Я молчал, внимательно рассматривая этого блаженного в высоких сапогах со шпорами. Выправка, одежда и манеры выдавали в нем старого офицера и помещика.
– Вам обязательно хочется отправить меня на тот свет? – попытался я придать этой театральной сцене реалистический поворот, но тщетно: блажной изверг фонтан выспренних слов о героической смерти. Он и в самом деле готов был пожертвовать собой, как это делали его предки ради феодального государства, много столетий охранявшего их имения и сословные привилегии и от внешних врагов и от справедливых требований народа.
– С нами бог, во славу нашего… – с этими словами семидесятилетний старик распрощался, щелкнул каблуками: слово «кайзер» он тактично проглотил, а «фюрер», очевидно, избегал.
Крестьянская девочка и старый помещик-офицер олицетворяли не только два поколения, но и два различных мира. Наивная крестьянская девочка, настоящее дитя народа, стремилась работать и жить. Ротмистр в отставке был в прошлом, настаивал на унаследованных правах, чуждых народу и самой жизни. Лишь за эти интересы он хотел бороться и умереть. Два представителя германской истории – ее прошлое и будущее.
* * *В пятницу 27 апреля 1945 года трое господ пожелали поговорить со мной наедине. Мне доложили о них торжественно:
– Все трое из университета, в том числе его превосходительство профессор доктор Энгель.
Трое господ вошли в кабинет с напряженными лицами. Ректор произнес несколько вежливых фраз, сказав, что от нашей первой встречи у него осталось впечатление обо мне как о весьма рассудительном офицере, и поэтому он берет на себя смелость сделать мне сегодня важное предложение…
Каждое слово было обдумано и взвешено. Ректор умел достойно представить свой университет. Один из сопровождавших его, кругленький, непоседливый господин, без конца ерзавший на стуле, явно хотел вставить слово, даже набирал воздух, но никак не решался заговорить. Это был куратор университета Кунерт. Третий из господ сидел где-то позади, прямо, будто аршин проглотил, с непроницаемым лицом, молча. Я так и не узнал, кто он такой.

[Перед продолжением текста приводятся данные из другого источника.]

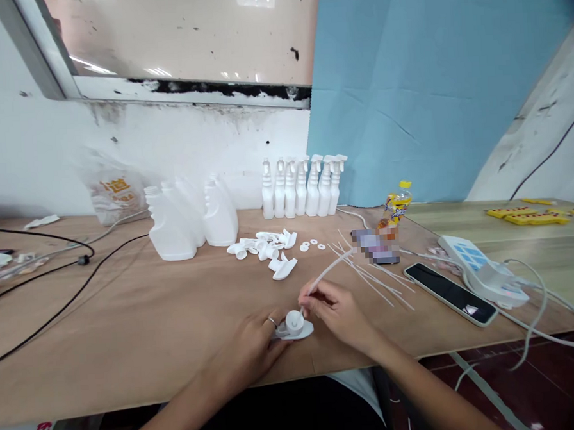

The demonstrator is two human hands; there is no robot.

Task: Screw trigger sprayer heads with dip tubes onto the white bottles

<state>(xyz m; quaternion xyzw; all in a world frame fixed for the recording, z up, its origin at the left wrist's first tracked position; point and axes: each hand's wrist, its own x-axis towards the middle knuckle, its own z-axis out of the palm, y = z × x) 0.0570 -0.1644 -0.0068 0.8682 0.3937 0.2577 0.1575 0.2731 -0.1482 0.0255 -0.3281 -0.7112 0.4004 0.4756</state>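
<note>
My left hand (pixel 256 342), with a ring on one finger, grips a white spray nozzle head (pixel 295 322) near the table's front edge. Its round collar faces up toward me. Between the fingertips of my right hand (pixel 334 305) is a thin white dip tube (pixel 326 271), its lower end at the collar opening. How deep that end sits I cannot tell. Beyond my hands lie a pile of loose spray heads (pixel 264 245) and one separate spray head (pixel 282 266). Several small white washers (pixel 312 243) lie beside the pile. More thin tubes (pixel 374 280) are spread to the right.
Open white bottles (pixel 172 230) stand back left; a row of bottles with spray heads (pixel 298 192) stands by the wall. On the right are a drink bottle (pixel 396 208), a phone (pixel 449 293) and a power strip (pixel 482 272) with cables. Black cables (pixel 75 303) cross the left side.
</note>
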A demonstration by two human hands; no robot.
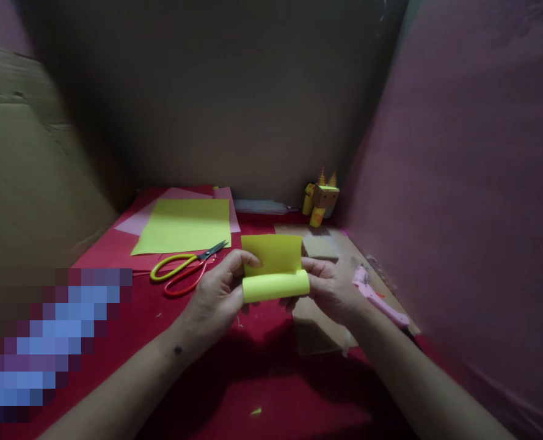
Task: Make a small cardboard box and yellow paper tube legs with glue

Профессор Энгель серьезно и внушительно обрисовал положение в городе, особо указав на множество беженцев и раненых. Я знал все это без него и не понимал, куда он клонит. Кунерт, набравшись, наконец, решимости, подкрепил речь ректора «точными цифровыми данными» о населении, раненых и беженцах. Это было бессмысленно, потому что цифры менялись ежечасно. Куратор казался мелким и незначительным по сравнению со своим ректором. Третий же по-прежнему с непроницаемой миной хранил молчание, лишь его глубоко сидящие серые глаза следили за нами. Я невольно взглянул на него, когда ректор произнес:
– Позволю себе от имени университета обратиться к вам, глубокоуважаемый господин полковник, со следующим: испросите у фюрера разрешение объявить университетский город Грейфсвальд открытым городом-госпиталем.
Третий, как и прежде, остался подчеркнуто равнодушным. Мне стало не по себе.
Все молчали, пытаясь найти ответ на моем лице. Было так тихо, что, упади на пол булавка, звук ее падения был бы слышен. После недолгого раздумья я подошел к сейфу, вынул несколько документов и положил их на стол перед ректором. Профессор Энгель стал читать, куратор суетливо вскочил и присоединился к нему, заглядывая через плечо. Третий сидел все так же неподвижно и молчал. Яркие красные печати «Совершенно секретно» он мог различить своими буравящими глазами и не сходя с места. Энгель нахмурил лоб, Кунерт читал, тихонько бормоча: «Ни один немецкий город не будет объявлен открытым. Каждую деревню и каждый город надо защищать и удерживать любыми средствами. Каждый немец, нарушивший этот естественный национальный долг, теряет честь и жизнь».
Оба господина тяжело дышали – настолько испугал их приказ фюрера от 12 апреля 1945 года. Ректор и куратор побледнели. Прочитав в другом приказе, что даже высказывание таких пораженческих мыслей карается расстрелом и что немедленное применение этого приказа не только мое право, но и долг, Кунерт то и дело повторял хриплым сдавленным голосом: «… теряет честь и жизнь!»